Example of Capacity of Parties: Everything You Need To Know
An example of capacity of parties is the ability of a minor to enter a legally binding contract.3 min read
An example of capacity of parties is the ability of a minor to enter a legally binding contract. In most jurisdictions, an agreement cannot be upheld by the court if the person involved is underage, not of sound mind, or is not otherwise disqualified by law. A minor is anyone who has not yet turned 18.
Rules About the Capacity of Minors
- Any contract made with a minor is automatically and immediately void.
- If the minor in question has misrepresented his or her age, he or she is not subject to estoppel. This means that the underaged individual avoids contract liability by admitting his or her actual age at the time of signing the contract. For example, if a 17-year-old successfully opens a credit card and fails to pay the balance due, the credit card company will not be able to make recovery since the person was a minor when the credit card agreement was signed.
- Restitution cannot be sought against a minor for contract breach even in cases of fraud or misrepresentation. However, he or she can be asked to restore money or property that can be located. For example, if a minor buys a car after lying about his or her age and fails to make payments, he or she is not personally liable but the car can be repossessed.
- A minor can bind the other party to a contract and claim the benefits therein.
- If a minor enters a promise before turning 18, he or she cannot ratify or confirm this promise after turning 18. However, he or she can make a new promise provided that it includes new consideration. For example, if a teenager borrows $10,000 and pays it back, he or she may be able to enter a new contract for an additional loan after attaining the age of majority, with the new promissory note serving as fresh consideration.
- Minors are held liable for causing property damage or personal injury through their negligence. This concept is known as tort or civil wrong. For example, if a minor borrows a person's car and crashes it, he or she is responsible for the ensuing damages.
- If a minor enters jointly into a contract with a person who is of the age of majority, the agreement can be enforced against the latter party but not against the former.
- In a breach of contract the court often orders specific performance, which means the party in breach is forced to uphold the contract terms. Since an agreement with a minor is void, he or she cannot be ordered to perform the contract if it is breached.
- A minor cannot be a partner in a partnership but can share in its profits with the approval of all other partners. He or she cannot be held responsible for business losses, however.
- Shares of a company can be transferred to a minor if the articles of the company allow this. However, he or she cannot become a full member.
Persons of Unsound Mind
For a valid contract, both parties must be of sound mind. An individual may be considered not of sound mind if he or she does not have the cognitive or decision-making capacity to understand the terms of the contract, whether because of mental illness, developmental delays, or a related issue. A person who has signed a contract under the influence of drugs or alcohol is considered temporarily of unsound mind, and thus the resulting contract is void.

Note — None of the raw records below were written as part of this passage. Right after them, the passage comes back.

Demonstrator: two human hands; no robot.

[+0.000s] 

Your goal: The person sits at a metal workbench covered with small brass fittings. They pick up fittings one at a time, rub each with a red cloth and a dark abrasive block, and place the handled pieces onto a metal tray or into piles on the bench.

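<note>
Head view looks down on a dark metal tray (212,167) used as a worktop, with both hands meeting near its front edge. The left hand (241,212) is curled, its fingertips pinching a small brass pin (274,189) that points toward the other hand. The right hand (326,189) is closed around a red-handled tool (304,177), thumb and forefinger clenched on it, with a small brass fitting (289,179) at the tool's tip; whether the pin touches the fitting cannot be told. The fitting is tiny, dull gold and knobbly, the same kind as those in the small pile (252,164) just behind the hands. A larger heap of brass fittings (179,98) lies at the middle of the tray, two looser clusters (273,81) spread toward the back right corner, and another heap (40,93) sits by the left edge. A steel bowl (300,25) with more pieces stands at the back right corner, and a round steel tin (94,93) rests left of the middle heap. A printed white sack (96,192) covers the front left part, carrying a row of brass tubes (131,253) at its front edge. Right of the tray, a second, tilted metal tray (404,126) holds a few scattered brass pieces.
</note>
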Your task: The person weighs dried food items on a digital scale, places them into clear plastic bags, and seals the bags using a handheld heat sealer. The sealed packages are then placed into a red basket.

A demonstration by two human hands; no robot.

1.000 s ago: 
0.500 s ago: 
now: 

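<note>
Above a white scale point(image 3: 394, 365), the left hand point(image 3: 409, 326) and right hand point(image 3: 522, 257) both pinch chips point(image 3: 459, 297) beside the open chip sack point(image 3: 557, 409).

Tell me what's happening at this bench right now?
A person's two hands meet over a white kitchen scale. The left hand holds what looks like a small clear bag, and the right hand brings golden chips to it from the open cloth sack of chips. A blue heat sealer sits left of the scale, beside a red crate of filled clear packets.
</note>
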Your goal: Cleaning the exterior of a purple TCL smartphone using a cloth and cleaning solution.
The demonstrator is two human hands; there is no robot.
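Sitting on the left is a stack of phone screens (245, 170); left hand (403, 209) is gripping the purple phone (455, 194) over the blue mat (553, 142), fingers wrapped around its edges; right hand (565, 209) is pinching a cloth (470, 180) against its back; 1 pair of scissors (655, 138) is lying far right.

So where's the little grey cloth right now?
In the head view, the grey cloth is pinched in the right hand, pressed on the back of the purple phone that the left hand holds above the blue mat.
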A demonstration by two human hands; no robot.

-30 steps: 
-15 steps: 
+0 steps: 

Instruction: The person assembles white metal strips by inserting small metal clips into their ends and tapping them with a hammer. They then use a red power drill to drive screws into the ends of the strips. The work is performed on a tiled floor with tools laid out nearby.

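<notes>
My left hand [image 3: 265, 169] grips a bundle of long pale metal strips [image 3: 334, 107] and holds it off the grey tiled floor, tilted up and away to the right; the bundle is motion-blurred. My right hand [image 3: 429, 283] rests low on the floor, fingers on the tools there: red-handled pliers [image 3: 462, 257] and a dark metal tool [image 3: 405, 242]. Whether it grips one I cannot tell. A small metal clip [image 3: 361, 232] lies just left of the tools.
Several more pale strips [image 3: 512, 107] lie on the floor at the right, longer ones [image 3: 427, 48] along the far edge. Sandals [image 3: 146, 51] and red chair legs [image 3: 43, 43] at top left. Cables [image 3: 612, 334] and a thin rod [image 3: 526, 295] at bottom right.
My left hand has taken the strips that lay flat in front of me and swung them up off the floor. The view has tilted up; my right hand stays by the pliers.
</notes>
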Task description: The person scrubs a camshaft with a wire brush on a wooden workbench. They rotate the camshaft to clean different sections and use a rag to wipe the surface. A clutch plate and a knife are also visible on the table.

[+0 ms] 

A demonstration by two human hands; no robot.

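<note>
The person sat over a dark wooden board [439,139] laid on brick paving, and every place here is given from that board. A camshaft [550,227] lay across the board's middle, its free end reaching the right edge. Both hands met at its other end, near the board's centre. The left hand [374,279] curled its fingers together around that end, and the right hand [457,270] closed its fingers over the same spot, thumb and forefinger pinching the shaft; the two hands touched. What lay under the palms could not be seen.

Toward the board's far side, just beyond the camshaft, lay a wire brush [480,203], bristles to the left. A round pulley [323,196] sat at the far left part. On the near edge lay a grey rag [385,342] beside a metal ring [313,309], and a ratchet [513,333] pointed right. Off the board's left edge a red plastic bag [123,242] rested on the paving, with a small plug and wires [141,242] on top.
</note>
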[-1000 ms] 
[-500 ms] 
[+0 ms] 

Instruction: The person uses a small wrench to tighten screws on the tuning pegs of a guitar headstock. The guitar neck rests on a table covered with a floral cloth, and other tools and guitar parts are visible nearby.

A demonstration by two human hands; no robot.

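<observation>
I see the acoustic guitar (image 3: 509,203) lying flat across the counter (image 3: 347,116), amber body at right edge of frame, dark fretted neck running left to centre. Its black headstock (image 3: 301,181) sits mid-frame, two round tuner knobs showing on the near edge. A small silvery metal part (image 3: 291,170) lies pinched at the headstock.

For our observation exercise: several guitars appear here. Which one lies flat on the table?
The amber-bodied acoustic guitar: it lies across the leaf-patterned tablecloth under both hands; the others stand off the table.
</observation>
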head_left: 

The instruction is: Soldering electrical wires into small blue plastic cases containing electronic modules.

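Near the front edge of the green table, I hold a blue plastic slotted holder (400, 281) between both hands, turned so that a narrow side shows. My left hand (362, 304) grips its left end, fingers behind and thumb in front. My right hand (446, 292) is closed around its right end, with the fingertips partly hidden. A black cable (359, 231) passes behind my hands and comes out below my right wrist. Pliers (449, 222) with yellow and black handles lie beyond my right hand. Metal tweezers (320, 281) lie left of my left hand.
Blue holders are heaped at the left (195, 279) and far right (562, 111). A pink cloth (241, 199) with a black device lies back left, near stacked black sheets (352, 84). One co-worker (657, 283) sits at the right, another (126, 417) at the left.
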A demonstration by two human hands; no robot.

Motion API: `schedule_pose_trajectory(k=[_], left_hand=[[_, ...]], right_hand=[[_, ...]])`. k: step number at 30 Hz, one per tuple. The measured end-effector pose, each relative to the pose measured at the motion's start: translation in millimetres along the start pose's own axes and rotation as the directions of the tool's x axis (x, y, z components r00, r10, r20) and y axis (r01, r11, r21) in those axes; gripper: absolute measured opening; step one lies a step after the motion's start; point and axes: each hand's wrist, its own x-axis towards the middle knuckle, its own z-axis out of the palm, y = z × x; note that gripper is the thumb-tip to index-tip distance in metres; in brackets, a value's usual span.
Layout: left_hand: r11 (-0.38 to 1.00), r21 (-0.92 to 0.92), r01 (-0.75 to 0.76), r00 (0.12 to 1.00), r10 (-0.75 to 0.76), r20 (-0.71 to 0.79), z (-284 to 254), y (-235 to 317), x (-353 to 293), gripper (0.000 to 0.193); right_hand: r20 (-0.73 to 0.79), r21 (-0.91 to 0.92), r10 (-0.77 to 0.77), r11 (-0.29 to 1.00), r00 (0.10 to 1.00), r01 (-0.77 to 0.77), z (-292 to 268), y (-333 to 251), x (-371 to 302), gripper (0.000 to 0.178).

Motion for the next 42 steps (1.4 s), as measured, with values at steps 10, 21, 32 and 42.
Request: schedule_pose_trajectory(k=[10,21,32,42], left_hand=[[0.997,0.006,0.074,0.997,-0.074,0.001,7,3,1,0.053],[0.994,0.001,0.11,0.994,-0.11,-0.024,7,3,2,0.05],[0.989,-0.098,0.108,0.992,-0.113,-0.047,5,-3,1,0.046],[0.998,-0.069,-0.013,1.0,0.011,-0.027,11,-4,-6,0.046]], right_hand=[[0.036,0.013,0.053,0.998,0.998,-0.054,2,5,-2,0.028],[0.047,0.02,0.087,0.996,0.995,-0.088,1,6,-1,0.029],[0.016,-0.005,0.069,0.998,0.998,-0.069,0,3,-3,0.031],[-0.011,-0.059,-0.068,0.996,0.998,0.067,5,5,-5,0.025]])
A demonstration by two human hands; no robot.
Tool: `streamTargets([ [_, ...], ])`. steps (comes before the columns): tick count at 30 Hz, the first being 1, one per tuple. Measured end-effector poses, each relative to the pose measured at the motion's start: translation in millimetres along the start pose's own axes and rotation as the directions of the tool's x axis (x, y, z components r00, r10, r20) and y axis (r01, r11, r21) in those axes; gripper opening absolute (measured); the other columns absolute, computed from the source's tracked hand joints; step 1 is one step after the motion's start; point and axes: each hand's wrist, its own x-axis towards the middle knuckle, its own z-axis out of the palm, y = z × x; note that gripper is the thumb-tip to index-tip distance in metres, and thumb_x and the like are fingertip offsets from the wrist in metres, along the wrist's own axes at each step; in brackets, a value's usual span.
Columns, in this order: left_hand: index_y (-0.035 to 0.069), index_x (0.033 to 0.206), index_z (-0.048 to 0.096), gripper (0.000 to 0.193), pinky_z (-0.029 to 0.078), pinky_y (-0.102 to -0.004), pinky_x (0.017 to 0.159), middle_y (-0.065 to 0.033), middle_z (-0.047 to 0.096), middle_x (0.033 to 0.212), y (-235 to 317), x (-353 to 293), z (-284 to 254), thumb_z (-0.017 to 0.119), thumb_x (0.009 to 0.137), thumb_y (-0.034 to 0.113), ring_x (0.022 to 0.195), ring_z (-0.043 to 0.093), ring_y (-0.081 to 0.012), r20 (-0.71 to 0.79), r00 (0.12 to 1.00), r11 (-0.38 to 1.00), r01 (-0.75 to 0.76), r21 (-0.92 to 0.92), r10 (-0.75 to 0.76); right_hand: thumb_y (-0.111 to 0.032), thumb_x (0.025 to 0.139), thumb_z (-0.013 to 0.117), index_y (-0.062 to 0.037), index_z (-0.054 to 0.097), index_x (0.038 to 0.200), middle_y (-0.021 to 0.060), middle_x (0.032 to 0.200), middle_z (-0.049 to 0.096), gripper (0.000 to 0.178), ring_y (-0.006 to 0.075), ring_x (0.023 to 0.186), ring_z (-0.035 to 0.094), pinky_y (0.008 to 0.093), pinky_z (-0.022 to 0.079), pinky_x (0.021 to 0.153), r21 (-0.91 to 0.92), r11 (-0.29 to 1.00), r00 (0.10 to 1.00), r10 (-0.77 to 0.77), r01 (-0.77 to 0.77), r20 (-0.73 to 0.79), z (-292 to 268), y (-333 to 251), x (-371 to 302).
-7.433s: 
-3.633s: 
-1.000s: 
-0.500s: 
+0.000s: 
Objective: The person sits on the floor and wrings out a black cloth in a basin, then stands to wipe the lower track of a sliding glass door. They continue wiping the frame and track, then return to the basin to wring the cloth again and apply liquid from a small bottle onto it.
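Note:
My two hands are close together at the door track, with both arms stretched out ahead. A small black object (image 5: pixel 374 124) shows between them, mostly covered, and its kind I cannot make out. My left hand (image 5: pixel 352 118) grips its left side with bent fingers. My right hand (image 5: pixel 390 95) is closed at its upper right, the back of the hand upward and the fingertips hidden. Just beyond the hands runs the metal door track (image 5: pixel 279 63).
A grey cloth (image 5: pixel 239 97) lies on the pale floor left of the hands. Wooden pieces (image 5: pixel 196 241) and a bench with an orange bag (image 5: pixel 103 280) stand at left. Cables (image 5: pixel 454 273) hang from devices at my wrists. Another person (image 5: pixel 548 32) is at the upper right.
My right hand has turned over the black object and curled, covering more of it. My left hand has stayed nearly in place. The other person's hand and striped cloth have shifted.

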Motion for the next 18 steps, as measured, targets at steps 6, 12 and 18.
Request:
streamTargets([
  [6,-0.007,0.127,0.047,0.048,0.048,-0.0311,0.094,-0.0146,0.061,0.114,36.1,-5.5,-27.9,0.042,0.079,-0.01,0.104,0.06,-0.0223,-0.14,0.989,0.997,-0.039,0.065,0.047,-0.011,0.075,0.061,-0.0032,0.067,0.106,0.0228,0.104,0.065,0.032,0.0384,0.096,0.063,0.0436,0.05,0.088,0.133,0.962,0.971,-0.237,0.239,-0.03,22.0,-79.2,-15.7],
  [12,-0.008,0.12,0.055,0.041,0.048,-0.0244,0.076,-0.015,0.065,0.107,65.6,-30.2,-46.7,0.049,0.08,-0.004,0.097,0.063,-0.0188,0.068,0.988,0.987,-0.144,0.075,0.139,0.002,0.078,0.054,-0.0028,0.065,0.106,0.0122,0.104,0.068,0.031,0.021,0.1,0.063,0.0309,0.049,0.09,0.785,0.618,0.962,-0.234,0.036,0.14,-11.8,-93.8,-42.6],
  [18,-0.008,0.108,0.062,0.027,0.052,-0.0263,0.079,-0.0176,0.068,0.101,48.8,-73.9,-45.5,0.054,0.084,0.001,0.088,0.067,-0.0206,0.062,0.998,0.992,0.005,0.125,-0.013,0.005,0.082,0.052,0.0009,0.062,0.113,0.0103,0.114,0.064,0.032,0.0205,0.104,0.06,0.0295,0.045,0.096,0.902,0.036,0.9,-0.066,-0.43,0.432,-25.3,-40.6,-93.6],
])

Because a corporation is considered a separate legal entity, it has the capacity to enter contracts just as an individual does. Contracts with a corporation are valid whether they are oral or written provided that the subject matter is appropriate for an oral contract. For example, real estate contracts must be written.
Depending on the jurisdiction, others who may be judged incapable of entering a contract include individuals who are bankrupt and/or insolvent, who are from another country, or who are currently in prison. Everyone else can enter a contract if they are of legal age, of sound mind, and are not disqualified from doing so for a legal reason.